Métriques minimales qui valent le coup

  • Hit ratio par préfixe de clé (pas un seul chiffre global).
  • Latence miss vs hit.
  • Échecs d'acquire du lock stampede / temps d'attente.
  • CPU Redis, clés évincées, connexions rejetées.
  • Top keys par ops (HOTKEYS / métriques proxy / sampling).

Un hit ratio de 99% peut cacher un préfixe à 20% qui tue la DB. Séparez les chiffres.

Mode de panne : Redis indisponible

Décidez par écrit :

  • Fail open vers la DB : plus de latence, risque de surcharge DB. Courant pour les lectures produit.
  • Fail closed : renvoyer des erreurs.

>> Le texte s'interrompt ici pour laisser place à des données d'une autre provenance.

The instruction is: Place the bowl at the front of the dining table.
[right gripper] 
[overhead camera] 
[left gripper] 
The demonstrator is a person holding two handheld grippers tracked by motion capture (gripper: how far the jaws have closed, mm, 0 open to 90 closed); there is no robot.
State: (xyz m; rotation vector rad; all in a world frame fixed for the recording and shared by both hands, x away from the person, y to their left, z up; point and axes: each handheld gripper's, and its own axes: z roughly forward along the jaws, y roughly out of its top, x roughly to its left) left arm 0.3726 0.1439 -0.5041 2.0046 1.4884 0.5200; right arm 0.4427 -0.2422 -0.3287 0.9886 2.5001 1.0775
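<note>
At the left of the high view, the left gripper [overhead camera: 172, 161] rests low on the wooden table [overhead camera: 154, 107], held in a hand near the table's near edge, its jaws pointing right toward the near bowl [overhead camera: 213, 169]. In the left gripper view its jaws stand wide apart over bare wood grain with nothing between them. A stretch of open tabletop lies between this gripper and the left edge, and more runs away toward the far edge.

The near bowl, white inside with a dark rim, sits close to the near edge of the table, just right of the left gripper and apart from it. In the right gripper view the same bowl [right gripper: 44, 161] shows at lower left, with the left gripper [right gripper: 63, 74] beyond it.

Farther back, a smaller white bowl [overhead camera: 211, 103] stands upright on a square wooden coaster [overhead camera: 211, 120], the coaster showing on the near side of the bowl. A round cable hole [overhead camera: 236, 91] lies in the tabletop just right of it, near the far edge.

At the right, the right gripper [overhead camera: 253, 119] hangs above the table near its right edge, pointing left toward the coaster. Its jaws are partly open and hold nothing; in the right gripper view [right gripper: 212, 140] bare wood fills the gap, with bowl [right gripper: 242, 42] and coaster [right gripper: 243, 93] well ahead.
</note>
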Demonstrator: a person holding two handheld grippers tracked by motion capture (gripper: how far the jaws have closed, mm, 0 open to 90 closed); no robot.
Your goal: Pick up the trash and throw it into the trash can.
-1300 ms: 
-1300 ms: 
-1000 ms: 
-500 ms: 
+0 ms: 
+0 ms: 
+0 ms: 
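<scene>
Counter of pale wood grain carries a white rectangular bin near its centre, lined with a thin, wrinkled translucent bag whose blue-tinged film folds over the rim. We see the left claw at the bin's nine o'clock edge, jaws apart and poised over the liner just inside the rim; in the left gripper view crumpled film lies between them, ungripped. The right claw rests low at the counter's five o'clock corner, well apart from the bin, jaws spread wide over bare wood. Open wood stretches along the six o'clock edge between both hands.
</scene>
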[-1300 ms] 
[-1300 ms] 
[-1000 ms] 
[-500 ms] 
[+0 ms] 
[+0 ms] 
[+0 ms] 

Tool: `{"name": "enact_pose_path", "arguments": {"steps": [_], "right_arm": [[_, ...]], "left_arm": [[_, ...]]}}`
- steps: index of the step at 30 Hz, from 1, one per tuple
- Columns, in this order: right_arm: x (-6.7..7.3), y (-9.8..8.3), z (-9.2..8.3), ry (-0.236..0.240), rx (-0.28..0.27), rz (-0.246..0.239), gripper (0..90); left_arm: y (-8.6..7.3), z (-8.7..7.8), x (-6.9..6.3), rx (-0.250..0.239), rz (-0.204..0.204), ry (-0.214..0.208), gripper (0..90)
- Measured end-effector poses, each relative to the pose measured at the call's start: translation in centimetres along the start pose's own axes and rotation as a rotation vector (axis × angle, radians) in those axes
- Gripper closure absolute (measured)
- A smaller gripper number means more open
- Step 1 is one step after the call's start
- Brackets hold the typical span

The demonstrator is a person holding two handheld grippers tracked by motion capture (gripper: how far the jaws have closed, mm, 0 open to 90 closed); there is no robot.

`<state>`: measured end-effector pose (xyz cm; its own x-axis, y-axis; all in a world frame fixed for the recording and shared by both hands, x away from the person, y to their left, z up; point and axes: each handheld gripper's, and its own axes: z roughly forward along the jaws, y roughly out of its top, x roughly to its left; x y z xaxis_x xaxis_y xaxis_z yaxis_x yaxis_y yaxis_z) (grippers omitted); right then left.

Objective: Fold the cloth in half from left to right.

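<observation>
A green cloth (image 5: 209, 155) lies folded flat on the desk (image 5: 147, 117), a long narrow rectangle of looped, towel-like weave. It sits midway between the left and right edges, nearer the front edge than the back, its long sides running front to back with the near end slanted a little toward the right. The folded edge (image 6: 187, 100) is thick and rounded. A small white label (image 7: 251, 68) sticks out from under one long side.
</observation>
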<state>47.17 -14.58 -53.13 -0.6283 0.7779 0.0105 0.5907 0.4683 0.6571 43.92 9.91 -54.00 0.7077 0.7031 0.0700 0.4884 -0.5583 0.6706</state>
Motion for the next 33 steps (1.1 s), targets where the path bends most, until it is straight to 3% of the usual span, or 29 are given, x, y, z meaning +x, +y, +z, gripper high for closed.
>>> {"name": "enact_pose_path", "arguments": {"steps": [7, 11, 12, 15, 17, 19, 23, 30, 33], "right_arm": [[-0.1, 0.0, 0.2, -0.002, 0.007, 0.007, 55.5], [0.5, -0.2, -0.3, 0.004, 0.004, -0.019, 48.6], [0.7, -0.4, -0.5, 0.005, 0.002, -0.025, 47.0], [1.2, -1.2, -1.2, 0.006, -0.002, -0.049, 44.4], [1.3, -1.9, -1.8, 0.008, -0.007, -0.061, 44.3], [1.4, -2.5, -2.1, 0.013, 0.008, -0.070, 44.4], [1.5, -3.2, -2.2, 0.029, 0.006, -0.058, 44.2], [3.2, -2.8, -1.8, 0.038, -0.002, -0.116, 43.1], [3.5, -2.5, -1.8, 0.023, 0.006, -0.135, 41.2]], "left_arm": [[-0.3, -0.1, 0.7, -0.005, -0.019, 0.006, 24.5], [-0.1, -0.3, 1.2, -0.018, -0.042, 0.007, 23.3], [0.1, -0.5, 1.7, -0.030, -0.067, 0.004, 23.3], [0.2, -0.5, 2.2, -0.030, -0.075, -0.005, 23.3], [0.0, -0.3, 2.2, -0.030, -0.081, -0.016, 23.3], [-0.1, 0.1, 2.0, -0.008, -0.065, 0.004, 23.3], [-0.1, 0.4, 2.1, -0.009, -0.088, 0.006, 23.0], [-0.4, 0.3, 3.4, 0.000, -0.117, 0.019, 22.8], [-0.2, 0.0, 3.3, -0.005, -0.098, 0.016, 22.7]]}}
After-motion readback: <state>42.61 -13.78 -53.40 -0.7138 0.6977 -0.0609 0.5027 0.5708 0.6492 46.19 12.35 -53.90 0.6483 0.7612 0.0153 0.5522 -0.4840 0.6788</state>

Courant pour les stores de session auth (qui ne sont pas toujours un pur cache).
  • Servir stale depuis disque/L1 : seulement s'il reste quelque chose à servir.

Associez fail-open à timeouts, bulkheads et load shedding. Un fallback DB infini pendant un outage Redis, c'est comment un incident cache devient un incident base.

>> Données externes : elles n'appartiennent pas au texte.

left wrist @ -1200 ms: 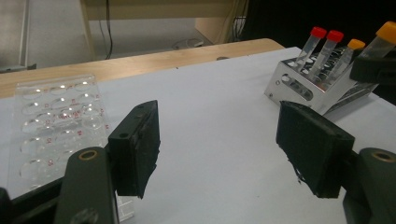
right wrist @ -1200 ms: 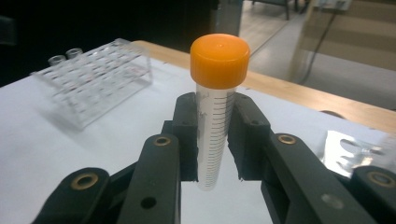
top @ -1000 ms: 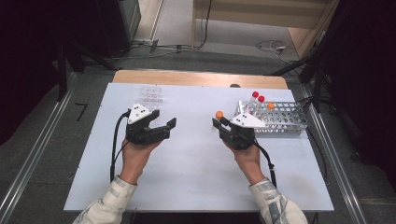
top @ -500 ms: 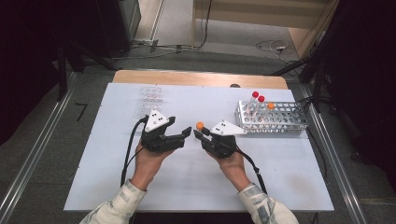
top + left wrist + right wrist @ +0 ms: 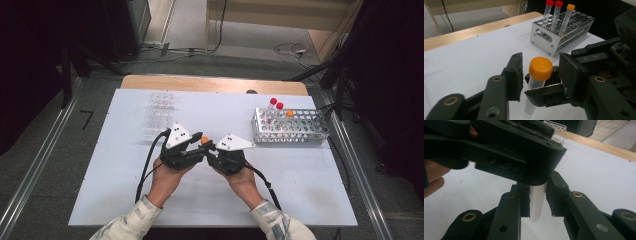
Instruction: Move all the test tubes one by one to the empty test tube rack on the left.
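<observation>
Right gripper clenched on the orange-capped tube. Left gripper closing round its cap — not yet gripping — uncapping outstanding.

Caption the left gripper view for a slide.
Left gripper jaws closing around the orange cap of a tube held by the right gripper, tube rack behind.

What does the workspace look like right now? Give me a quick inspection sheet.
Surface: white table top, bare in front.
Job's things: orange-capped tube upright; metal rack holds three capped tubes.
Clutter: clear well plate at the back left.
Grippers: right gripper shut on the tube's body; left gripper with jaws either side of the cap, just closing, gap on the left side.
Cables: black cable trails from the left gripper.
Surroundings: grey floor, loose leads beyond the table.
</observation>
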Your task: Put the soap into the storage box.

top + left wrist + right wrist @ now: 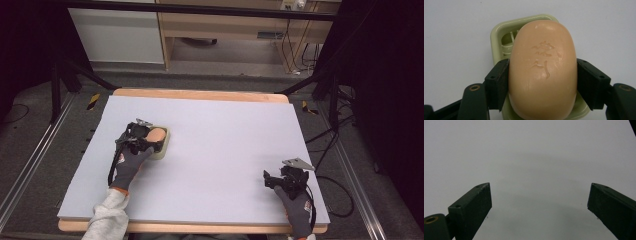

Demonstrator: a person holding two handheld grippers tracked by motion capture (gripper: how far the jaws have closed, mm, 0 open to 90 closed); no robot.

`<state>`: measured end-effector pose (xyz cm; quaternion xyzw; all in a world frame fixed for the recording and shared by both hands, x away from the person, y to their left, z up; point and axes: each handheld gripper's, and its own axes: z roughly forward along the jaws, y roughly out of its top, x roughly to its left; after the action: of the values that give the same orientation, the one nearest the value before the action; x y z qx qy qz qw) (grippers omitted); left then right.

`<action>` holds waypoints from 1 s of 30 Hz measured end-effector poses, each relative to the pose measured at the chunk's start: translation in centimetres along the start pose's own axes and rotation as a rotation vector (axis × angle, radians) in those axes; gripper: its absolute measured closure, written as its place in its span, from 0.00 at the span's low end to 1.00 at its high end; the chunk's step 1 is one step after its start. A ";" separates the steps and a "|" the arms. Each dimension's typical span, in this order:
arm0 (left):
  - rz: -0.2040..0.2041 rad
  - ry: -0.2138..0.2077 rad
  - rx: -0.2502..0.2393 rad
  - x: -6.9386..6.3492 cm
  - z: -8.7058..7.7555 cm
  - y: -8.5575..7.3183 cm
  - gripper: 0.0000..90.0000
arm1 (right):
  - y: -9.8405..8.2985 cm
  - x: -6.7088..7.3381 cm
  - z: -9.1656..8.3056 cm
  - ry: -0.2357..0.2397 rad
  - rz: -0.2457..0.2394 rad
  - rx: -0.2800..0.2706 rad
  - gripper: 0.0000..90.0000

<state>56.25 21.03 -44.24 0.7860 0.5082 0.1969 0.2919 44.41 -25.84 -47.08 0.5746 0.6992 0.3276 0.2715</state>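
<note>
Left gripper view puts the left gripper [543, 82] closest, its two black jaws pressed against the long sides of a peach-coloured bar of soap [543, 72], pinching it across its middle. The bar carries a stamped mark on its upper face. Directly beneath and just beyond the jaws sits a pale green soap dish [499, 32]; the soap lies over its hollow and covers most of it, leaving the far left corner bare, where raised ribs show on the dish floor. Whether the bar rests on those ribs or is held just above them I cannot tell. Around the dish lies the pale grey table [454, 30].

Right gripper view shows the right gripper [540, 195] with its jaws spread wide and nothing between them, only the bare table surface ahead.

From the high view, the left gripper [145, 140] with soap and dish sits well apart from the right gripper [280, 180], across the table.
</note>
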 end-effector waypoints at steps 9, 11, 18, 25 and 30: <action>0.001 0.002 0.003 -0.1 0.3 -0.1 0.35 | 0.0 0.0 0.0 0.000 0.002 0.001 0.06; 0.002 0.004 0.005 -0.1 0.3 -0.1 0.35 | 0.0 0.0 0.0 0.000 0.002 0.000 0.06; 0.001 0.012 0.006 -0.3 0.4 -0.1 0.35 | 0.0 0.0 0.0 0.000 0.002 0.000 0.06; -0.002 0.015 0.007 -0.3 0.4 -0.1 0.35 | 0.0 0.0 0.0 -0.001 0.000 0.000 0.06; -0.019 -0.003 0.000 -0.1 0.1 -0.1 0.32 | 0.0 0.0 -0.1 0.000 0.004 -0.001 0.06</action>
<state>56.25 20.95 -44.39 0.7815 0.5152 0.1926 0.2944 44.36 -25.89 -47.02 0.5756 0.6980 0.3285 0.2711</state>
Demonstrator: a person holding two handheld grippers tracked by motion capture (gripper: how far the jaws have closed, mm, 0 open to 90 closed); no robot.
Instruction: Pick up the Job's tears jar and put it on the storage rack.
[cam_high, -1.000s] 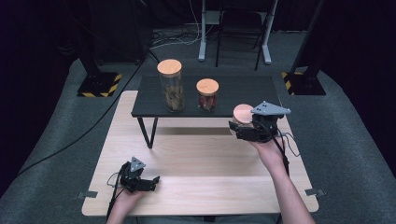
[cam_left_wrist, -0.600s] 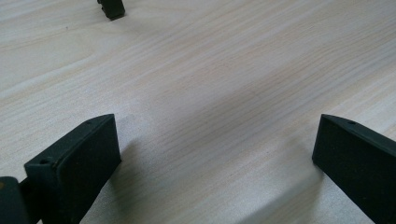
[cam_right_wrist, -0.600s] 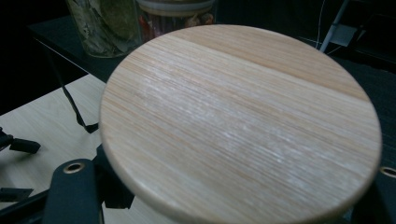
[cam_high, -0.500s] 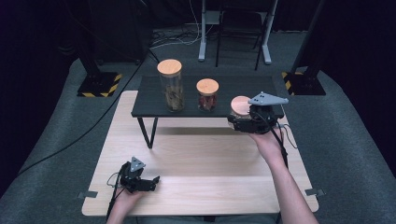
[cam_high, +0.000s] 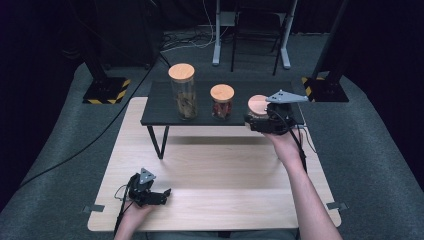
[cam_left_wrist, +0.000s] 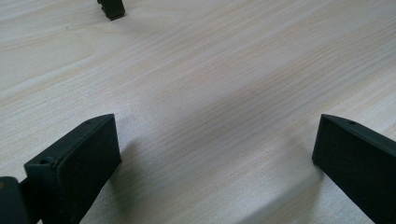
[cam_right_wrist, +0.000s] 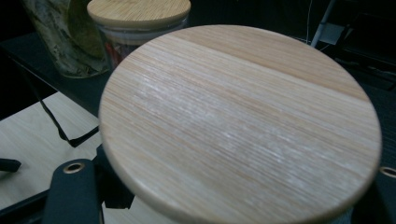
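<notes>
Since the earlier frames the right tongs (cam_high: 261, 120) have carried the wood-lidded jar (cam_high: 258, 105) up and away from the person, from in front of the black riser shelf (cam_high: 160, 107) to its right-hand end; the left tongs (cam_high: 159, 196) have stayed where they were on the tabletop (cam_high: 225, 165). In the high view the jar sits at the level of the shelf top, in line with the short jar (cam_high: 222, 101) and the tall jar (cam_high: 182, 90) already standing there, just to the right of the short one and apart from it. Whether its base touches the shelf cannot be told. The right tongs are closed about the jar's body below the lid; in the right gripper view the round lid (cam_right_wrist: 243, 121) covers the grip, with the short jar (cam_right_wrist: 140, 18) and the tall jar (cam_right_wrist: 60, 37) beyond it. The left tongs stand wide open over bare wood, one pad (cam_left_wrist: 84, 158) at each side of the left gripper view, holding nothing. The relation that governs the coming move is vertical: the jar's long axis stands upright, and the free shelf surface lies directly beneath and slightly beyond it. The right hand (cam_high: 285, 147) alone is near; the left is well apart, at the near edge of the tabletop. Judged from this, the jar is about to be set down as third in the row.
</notes>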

Petite forme de code (esquisse Python)

import json
import random
import time
from typing import Any, Callable, Optional

def cache_aside(
    redis,
    key: str,
    loader: Callable[[], Optional[Any]],
    base_ttl: int = 300,
    neg_ttl: int = 60,
    lock_ttl: int = 10,
) -> Optional[Any]:
    raw = redis.get(key)
    if raw is not None:
        return json.loads(raw)

    lock_key = f"lock:{key}"
    if redis.set(lock_key, "1", nx=True, ex=lock_ttl):
        try:
            value = loader()
            ttl = base_ttl + random.randint(0, max(1, base_ttl // 10))
            if value is None:
                redis.set(key, json.dumps(None), ex=neg_ttl)
            else:
                redis.set(key, json.dumps(value), ex=ttl)
            return value
        finally:
            redis.delete(lock_key)

    # Someone else is loading; brief wait then one more get
    time.sleep(0.02)
    raw = redis.get(key)
    if raw is not None:
        return json.loads(raw)
    # Last resort: load without holding the lock (rare)
    return loader()

C'est volontairement plat. La prod ajoute métriques, circuit breakers, codecs typés, et souvent un wrapper soft-TTL. La structure compte : get, lock, load, set avec jitter, unlock, retry.


Checklist avant de dire que le cache est "fini"

  • Chaque clé de cache a un TTL (ou une raison documentée de ne pas en avoir).
  • Les préfixes chauds ont du jitter et une protection stampede.
  • Les writes commitent en DB avant delete/update du cache.
  • Negative caching sur les lookups à fort trafic qui peuvent misser.
  • Hit ratio et latence découpés par préfixe de clé.
  • Comportement documenté quand Redis est down.
  • Candidats hot key listés (config, homepage, SKU flash) avec plan L1 ou edge.
  • maxmemory et politique d'eviction fixés exprès, pas par défaut d'image.

Clôture

Le cache Redis n'est pas "mettre GET/SET autour de la requête". C'est un ensemble de contrats sur la fraîcheur, la charge sous miss, et qui possède la clé après un write. Le cache-aside couvre la plupart du code app. Le contrôle de stampede et le jitter de TTL gardent la base en vie quand des clés populaires meurent. L'invalidation garde la vérité produit honnête. Les plans hot key empêchent un blob célèbre de posséder le cluster.

Commencez par un chemin, mesurez hit ratio et QPS DB sur ce chemin, puis ajoutez locks et L1 là où les graphes l'exigent. Les patterns ci-dessus sont ennuyeux exprès. L'ennuyeux, c'est ce qui survit à l'on-call.